A separate but related issue is that of spouse aliment. Spouse aliment is distinct and separate from child aliment although some of the principles are very similar. One of the consequences of marriage is that spouses must support one another in material terms. This applies even if the spouses separate and it pertains until divorce or death cause the couple to cease to be spouses. With the couple separated, the obligation of material support will sometimes require one spouse to pay aliment to the other spouse. Whether aliment should be paid, and if so, how much, is determined by comparing the needs and resources of the separated spouses. If one of the spouses has outstanding needs that he or she cannot meet, and conversely, the other spouse has resources to spare, then the spouse with the extra resources may require to pay aliment to assist the spouse with outstanding needs.

In certain circumstances where one of the separated spouses is in a particularly difficult financial position, it is possible for a form of financial support called “periodical allowance” to be paid after divorce, usually for no more than three years.

3. Divorce Proceedings

There are now two grounds of divorce in Scotland. Again, the law in this area has been amended by recent legislation. The first ground is that an interim transgender recognition certificate has been issued to one of the spouses. The second ground is that the marriage has broken down irretrievably. In the case of an irretrievable breakdown, the law has outlined four circumstances which can satisfy the court that the marriage has indeed broken down irretrievably. Within the first year of separation, a spouse may apply for divorce based on the other spouse’s adultery or behaviour. In order to establish adultery it is necessary to prove that the other spouse has conducted a sexual relationship with a person of the opposite sex during the course of the marriage. The adultery ground can still be used even if the adultery concerned took place after separation. If the behaviour ground is to be used, the applicant spouse will require to demonstrate that the other spouse behaved in such a way that he or she could not reasonably be expected to live with that spouse.
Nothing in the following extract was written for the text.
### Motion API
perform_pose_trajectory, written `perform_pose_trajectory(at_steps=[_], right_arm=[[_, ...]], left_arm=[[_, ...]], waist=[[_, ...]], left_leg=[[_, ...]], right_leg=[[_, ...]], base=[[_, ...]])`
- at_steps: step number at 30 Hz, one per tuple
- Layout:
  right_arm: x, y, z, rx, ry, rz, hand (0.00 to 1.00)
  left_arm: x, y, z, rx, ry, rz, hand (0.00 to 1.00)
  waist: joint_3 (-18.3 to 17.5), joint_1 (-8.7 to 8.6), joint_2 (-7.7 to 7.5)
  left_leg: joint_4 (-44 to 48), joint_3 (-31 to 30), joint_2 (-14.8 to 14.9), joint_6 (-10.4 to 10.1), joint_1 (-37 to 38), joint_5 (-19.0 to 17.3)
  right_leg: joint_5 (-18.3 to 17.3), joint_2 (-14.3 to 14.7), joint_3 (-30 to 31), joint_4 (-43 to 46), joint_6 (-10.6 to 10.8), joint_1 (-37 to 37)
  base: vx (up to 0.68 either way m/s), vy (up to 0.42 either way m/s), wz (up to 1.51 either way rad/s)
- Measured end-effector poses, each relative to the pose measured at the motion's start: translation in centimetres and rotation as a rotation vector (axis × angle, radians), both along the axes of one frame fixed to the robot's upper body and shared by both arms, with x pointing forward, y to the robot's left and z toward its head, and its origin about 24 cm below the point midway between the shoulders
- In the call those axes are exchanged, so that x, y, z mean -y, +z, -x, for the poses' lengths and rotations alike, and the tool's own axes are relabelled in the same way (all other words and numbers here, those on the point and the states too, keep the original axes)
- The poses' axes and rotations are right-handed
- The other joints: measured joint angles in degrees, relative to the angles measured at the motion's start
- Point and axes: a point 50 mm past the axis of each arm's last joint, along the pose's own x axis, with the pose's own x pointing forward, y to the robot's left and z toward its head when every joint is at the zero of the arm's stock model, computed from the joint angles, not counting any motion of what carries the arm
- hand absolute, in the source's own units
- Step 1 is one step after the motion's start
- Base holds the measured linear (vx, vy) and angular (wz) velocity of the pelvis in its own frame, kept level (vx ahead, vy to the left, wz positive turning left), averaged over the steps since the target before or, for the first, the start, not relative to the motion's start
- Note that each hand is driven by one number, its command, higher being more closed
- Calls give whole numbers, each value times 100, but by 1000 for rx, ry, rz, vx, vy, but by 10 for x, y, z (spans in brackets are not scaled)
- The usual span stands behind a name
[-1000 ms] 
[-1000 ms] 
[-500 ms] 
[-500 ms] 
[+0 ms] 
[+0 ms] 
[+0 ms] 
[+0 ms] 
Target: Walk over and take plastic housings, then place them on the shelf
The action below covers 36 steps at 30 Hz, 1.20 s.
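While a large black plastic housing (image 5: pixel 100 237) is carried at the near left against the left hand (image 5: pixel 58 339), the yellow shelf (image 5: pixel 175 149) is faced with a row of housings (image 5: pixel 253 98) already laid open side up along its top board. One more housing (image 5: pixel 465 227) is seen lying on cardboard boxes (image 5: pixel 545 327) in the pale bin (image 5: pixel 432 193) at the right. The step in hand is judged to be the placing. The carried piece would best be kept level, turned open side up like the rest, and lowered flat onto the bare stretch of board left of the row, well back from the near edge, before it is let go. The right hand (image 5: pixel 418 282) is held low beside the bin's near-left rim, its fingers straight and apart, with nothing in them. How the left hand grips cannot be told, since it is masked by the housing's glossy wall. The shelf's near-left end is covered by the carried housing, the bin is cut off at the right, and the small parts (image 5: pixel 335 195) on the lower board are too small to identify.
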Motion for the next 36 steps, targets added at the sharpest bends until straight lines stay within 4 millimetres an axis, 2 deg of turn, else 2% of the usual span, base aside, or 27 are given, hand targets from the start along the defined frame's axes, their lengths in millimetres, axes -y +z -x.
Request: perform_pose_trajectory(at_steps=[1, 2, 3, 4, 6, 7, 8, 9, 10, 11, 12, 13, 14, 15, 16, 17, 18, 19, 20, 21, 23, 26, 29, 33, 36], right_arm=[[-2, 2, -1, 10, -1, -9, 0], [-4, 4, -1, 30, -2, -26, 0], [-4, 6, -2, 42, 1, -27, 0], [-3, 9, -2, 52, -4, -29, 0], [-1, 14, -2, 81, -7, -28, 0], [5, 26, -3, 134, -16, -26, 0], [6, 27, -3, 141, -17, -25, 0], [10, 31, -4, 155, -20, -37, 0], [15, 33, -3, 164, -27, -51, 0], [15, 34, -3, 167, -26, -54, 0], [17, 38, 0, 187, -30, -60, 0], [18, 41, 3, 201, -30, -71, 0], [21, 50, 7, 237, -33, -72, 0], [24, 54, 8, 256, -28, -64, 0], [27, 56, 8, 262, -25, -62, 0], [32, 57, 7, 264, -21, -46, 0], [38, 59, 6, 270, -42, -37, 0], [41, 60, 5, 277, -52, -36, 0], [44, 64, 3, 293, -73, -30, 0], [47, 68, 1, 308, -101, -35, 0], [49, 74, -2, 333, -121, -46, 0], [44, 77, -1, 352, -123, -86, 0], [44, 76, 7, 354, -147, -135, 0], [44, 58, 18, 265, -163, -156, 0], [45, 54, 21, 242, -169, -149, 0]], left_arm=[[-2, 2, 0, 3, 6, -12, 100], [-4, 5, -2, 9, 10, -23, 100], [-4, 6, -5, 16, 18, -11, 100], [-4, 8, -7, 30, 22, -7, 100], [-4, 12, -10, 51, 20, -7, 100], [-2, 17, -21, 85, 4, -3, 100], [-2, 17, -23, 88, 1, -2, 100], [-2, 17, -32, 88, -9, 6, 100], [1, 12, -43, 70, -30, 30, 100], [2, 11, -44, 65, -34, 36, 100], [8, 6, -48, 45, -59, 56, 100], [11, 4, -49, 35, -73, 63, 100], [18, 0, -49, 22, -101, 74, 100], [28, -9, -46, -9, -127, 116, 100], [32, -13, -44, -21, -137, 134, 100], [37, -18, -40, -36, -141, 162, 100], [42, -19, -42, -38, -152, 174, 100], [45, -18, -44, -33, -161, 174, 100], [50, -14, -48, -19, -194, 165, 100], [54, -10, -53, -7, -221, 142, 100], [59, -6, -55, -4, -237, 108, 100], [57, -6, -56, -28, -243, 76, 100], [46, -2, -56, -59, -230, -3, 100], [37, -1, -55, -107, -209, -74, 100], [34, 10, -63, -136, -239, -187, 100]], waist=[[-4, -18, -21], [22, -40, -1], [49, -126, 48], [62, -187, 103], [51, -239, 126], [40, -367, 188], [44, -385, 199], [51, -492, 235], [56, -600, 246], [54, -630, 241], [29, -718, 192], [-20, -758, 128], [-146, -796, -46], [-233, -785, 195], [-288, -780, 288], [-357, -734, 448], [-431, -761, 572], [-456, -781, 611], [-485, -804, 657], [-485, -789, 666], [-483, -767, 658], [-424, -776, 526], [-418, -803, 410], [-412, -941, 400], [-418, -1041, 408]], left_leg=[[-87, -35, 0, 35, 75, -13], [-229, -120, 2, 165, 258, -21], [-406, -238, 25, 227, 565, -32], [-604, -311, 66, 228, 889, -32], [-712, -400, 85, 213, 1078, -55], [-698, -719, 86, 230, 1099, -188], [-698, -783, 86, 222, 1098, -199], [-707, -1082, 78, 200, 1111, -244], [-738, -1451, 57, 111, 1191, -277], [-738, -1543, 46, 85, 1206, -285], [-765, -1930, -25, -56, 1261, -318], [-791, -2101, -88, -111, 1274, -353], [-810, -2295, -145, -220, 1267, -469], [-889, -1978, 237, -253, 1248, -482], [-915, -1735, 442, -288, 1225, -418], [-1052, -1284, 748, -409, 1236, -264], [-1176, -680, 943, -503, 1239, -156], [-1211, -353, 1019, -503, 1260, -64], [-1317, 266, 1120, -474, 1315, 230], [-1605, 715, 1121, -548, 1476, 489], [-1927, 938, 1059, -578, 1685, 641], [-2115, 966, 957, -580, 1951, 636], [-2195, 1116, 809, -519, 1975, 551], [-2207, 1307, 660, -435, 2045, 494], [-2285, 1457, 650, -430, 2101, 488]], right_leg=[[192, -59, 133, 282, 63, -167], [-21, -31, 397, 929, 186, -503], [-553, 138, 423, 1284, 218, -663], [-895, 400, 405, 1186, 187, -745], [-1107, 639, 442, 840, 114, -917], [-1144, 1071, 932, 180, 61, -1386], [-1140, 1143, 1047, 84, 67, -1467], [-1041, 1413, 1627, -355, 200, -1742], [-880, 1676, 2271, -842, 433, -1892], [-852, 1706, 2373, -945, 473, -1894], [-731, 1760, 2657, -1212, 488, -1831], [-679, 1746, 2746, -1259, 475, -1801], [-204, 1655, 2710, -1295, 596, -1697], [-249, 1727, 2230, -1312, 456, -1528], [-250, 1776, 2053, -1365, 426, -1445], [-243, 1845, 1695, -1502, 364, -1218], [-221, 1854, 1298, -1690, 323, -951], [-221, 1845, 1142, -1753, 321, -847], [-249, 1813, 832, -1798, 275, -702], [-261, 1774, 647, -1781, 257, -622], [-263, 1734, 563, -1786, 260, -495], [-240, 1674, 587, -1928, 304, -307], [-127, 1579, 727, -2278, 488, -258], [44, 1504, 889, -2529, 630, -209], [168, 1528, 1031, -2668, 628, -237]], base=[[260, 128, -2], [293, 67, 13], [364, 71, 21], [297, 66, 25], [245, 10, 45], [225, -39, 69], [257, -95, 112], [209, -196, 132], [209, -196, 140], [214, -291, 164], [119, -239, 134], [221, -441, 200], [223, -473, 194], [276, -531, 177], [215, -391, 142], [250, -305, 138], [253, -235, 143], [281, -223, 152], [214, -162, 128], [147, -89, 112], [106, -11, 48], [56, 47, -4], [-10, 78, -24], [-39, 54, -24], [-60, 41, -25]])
Once the parties have lived apart for a period of one year, a further ground might be used to establish irretrievable breakdown, namely that the couple have been separated for that period, and the other spouse consents to the divorce. Finally, if a couple have been separated for two years, either of them can apply for divorce on the basis of the length of their separation. In this case the consent of the other spouse is not required.
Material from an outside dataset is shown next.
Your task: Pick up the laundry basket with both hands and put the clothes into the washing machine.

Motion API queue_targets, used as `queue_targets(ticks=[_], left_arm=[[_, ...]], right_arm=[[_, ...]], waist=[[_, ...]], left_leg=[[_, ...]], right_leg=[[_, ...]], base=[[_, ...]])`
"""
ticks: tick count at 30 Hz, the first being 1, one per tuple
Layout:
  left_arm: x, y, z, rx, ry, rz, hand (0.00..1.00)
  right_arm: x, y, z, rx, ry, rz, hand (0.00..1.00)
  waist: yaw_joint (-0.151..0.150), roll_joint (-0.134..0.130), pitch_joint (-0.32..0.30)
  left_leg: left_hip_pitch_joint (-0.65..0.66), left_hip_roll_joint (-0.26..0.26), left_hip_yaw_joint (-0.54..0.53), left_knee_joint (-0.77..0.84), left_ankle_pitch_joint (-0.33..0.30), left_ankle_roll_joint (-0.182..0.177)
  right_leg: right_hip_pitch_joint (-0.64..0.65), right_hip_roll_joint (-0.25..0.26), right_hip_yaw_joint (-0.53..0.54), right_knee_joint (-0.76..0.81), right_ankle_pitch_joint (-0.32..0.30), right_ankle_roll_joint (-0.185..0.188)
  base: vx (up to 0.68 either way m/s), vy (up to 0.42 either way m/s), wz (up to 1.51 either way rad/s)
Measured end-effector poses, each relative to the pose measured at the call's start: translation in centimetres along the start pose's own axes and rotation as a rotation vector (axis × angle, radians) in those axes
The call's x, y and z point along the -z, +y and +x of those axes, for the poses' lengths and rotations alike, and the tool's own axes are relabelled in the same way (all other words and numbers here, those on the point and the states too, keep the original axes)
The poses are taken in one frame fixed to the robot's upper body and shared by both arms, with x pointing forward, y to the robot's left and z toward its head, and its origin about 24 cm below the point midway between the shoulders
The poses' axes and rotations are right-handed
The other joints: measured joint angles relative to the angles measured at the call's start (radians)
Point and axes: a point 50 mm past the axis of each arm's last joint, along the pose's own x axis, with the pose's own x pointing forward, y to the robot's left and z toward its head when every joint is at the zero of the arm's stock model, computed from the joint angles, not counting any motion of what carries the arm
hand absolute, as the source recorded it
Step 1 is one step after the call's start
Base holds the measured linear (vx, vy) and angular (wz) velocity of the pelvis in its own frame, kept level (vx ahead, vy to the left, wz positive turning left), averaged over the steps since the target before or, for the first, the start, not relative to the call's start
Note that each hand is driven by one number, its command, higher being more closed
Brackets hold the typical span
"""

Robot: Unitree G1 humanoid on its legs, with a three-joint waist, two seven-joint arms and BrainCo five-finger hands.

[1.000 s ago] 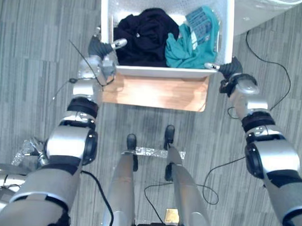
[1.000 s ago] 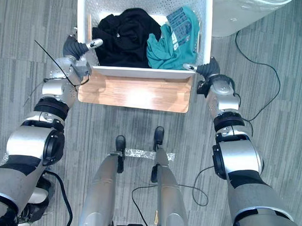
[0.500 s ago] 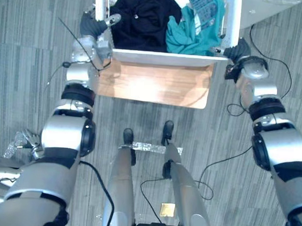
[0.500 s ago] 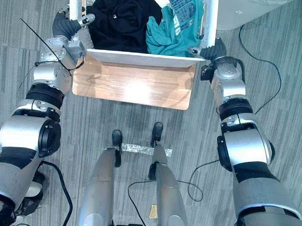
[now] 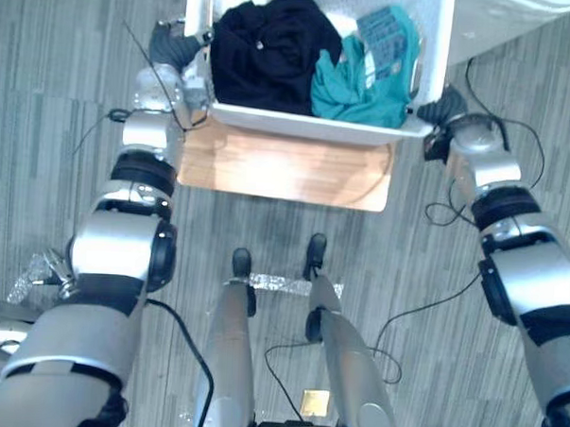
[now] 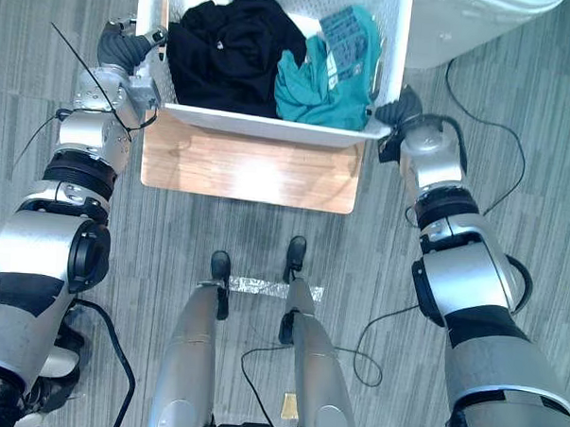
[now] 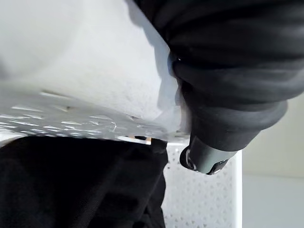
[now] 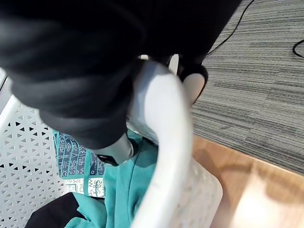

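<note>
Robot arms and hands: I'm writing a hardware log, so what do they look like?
Both the left arm and the right arm are rounded silver-grey shells joined by black ringed joints. The left hand and the right hand wear dark ribbed covers over the back and wrist, with silver fingers ending in dark tips.

A: Which parts are cropped in the head views?
B: Laundry basket [image 5: 308, 125], far end cut off at 12 o'clock; white appliance [image 5: 501, 24], corner only, 1 o'clock, unidentifiable. Wooden board [image 5: 287, 166], far edge hidden beneath the basket.
</note>
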Motion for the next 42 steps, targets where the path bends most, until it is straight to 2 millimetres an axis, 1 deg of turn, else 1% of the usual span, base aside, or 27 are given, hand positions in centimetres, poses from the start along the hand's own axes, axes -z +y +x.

In many cases, despite separating, the couple find it possible to negotiate in a reasonable manner and agree what should happen for the future. It is common for a “Separation Agreement” to be framed, dealing with division of property, and, if there are children, making arrangements for the children. The Separation Agreement also contains a number of standard clauses to protect the parties. For instance, it is common in a Separation Agreement for the spouses to waive their rights over the other’s estate, and to give guidance on interpretation of the agreement in the event of any dispute in the future. This allows the divorce to proceed immediately following the requisite period of separation without any implication of blame and with a minimum amount of difficulty and expense. In many cases today such a Separation Agreement can be negotiated between the parties if a solution to all of the issues arising from separation can be arrived at without court proceedings. Unfortunately, if there is a breakdown in negotiation, or one party refuses to engage in negotiation, the matter may require to be determined by a court.